Chart of accounts, one more thing - don’t change them during the year. Change them at year end from one year to the next. Eg, you don’t want to explain that from periods 1-8 in week 3 you posted Starbucks to account 5200 but then week 4 of period 8 through period 12 you added account 5203 and started posting there.. it’s just confusing

Software - I understand, in fact I haven’t used quickbooks in years, we switched to a custom ERP that runs on Linux which also does accounting. It is industry specific so no need to mention the name, But it’s no where near as sweet as quickbooks for user friendliness. It does other amazing things for our industry though and can import and export in archaic standards to our vendors and B2B customers that were developed over 20 years ago.

Yes A/R is accounts receivable, and banks just consider the money unrecoverable after a certain period of time. This only applies if you want funding or have an annual review on a business line of credit with the bank. It’s important to remember though if you are coming into such a situation.

Also, good luck! I love entrepreneurs !

The result was clear enough. Thank you. :)

It makes more sense that I would just give an accountant my G/L (General Ledger?), and it makes sense that gross sales matter most.

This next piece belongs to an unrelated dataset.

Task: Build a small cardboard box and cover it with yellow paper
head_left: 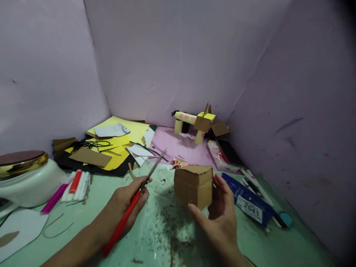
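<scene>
My left hand (pixel 130 204) is closed around a pair of scissors (pixel 126 215) with red handles, held near the pivot. The blades point up and away, and they look closed together. In my right hand (pixel 218 218) is a small brown cardboard box (pixel 193 185), gripped between the thumb at its lower front and the fingers along its right side. The box is raised over the green table (pixel 155 237). Behind it, a paper animal figure (pixel 191 120) with a yellow spotted body and a cardboard head stands on pink paper (pixel 180 144).
Yellow paper (pixel 122 126), cardboard (pixel 90 157) and black string (pixel 89 145) are piled back left. A white pot (pixel 41 183) and markers (pixel 75 185) stand or lie left. To the right are a blue pouch (pixel 247 196) and a dark phone-like slab (pixel 229 152). Pale walls (pixel 180 55) enclose the table.
</scene>
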Demonstrator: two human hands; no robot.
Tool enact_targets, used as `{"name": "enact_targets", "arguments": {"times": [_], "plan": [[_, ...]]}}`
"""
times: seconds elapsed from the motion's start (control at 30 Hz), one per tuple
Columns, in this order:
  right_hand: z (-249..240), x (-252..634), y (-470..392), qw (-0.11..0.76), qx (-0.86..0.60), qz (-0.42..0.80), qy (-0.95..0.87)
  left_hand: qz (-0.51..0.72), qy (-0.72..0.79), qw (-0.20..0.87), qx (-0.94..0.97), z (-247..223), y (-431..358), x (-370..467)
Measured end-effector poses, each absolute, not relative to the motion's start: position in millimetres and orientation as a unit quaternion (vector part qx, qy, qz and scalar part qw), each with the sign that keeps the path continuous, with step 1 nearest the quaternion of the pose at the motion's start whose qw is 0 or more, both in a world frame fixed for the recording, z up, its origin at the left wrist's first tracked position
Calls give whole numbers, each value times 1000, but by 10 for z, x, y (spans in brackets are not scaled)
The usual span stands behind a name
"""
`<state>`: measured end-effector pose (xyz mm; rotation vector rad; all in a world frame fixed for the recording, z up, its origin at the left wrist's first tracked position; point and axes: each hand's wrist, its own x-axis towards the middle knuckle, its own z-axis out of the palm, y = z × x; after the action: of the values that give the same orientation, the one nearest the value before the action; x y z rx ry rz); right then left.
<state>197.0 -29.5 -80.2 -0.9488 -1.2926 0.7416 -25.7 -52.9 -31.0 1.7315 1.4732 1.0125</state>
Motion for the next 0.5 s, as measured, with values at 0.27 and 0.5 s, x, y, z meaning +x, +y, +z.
{"name": "enact_targets", "arguments": {"times": [0.27, 0.5], "plan": [[-853, 1955, -382, 543, -215, 43, -811, 511, 445, 611, 408, -228, -600, -26], [-789, 1953, -420, 631, -317, 334, -624, 499, 468, 532, 499, -279, -606, -71]]}}
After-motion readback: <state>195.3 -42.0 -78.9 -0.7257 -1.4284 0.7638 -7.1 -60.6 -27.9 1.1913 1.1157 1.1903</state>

It also makes sense that more input is good past a certain threshold. I'll definitely go with a firm at that point, but I admit that I don't want accountants to save me money on taxes; I want to have bulletproof accounting so that the IRS doesn't audit me or finds absolutely nothing to worry about if they do.

Thank you for the two links. I had found the first, and the second only confirmed what I thought. I think any misconceptions I have from here can be correct by an actual accountant.

I actually check my trial balance every week. (I didn't know that's what I was doing, but that's what I do.) Other than that, I'll try to leave it up to my accountant. (I can be a control freak.)

I definitely would have made the mistake of changing accounts in the middle of a year, thank you.

If banks consider old A/R's unrecoverable, that means they generally are, and that means I should not allow customers to get lax on paying them. That's a great tip, thank you.

And thank you for the encouragement and help!